**Task requirements**.
No pictures go into the copy. Write out exactly the lines below from the one containing "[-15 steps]" through the one containing "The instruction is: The".

**Stored data**.

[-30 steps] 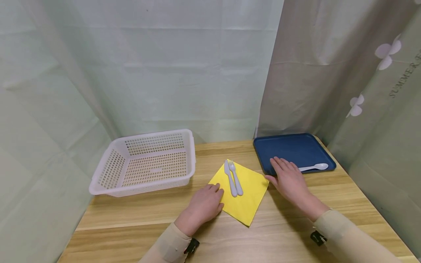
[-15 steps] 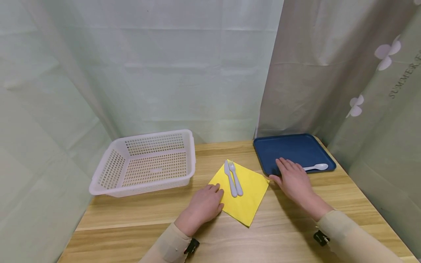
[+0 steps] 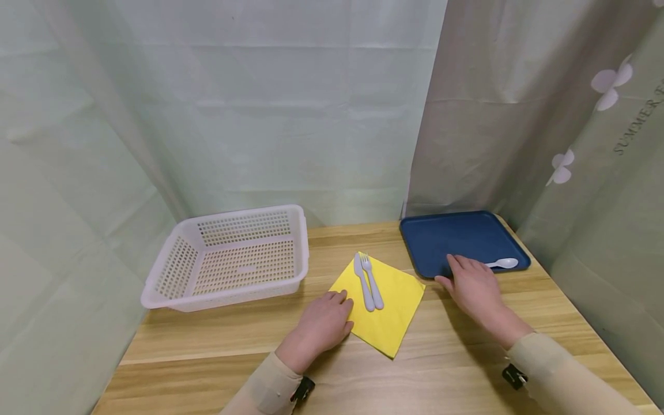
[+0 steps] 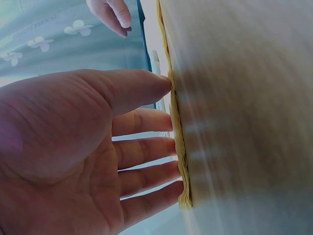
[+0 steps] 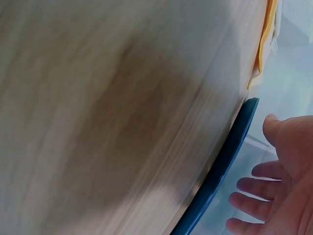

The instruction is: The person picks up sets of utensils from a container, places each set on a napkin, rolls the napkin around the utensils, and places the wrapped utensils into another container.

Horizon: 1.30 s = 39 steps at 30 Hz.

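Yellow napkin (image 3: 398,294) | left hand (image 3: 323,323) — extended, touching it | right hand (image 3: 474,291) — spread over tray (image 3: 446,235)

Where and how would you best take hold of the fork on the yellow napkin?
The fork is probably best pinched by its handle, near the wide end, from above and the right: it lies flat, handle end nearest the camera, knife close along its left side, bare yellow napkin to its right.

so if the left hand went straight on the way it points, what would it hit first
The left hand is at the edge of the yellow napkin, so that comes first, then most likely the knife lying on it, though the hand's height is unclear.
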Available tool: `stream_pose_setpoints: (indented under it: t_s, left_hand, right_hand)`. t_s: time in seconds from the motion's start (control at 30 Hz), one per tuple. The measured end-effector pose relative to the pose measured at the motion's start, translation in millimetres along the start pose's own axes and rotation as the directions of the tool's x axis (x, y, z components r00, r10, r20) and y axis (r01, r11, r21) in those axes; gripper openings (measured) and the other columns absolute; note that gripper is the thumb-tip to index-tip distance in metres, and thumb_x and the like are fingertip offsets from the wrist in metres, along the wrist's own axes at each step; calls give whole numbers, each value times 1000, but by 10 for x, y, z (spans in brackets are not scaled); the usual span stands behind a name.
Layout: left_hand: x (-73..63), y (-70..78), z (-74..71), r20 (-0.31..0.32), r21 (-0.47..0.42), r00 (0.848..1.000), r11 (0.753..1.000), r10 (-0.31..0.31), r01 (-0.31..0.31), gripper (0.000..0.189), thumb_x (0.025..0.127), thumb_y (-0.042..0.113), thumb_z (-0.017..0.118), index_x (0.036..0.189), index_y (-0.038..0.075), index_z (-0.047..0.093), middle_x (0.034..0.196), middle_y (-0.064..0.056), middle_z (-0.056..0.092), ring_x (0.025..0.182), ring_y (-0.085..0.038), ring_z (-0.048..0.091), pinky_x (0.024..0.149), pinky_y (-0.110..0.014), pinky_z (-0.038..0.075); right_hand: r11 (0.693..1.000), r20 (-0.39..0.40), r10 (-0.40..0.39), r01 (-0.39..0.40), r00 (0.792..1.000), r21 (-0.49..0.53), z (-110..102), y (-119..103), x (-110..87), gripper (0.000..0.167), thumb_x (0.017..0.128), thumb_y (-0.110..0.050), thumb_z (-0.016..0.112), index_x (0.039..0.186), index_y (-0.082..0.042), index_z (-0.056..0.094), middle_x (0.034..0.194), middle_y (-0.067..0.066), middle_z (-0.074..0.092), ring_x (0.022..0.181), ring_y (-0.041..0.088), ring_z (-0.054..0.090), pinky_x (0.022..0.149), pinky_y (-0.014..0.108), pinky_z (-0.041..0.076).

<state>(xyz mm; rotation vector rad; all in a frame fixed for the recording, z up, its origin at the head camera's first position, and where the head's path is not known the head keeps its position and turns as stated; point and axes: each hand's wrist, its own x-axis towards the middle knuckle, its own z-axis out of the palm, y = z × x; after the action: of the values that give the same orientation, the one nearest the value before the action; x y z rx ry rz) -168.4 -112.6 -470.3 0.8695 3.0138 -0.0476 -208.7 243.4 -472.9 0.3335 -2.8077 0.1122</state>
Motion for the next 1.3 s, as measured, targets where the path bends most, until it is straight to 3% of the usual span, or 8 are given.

**Answer to this problem**.
[-15 steps] 
[+0 steps] 
[+0 steps] 
[+0 steps] 

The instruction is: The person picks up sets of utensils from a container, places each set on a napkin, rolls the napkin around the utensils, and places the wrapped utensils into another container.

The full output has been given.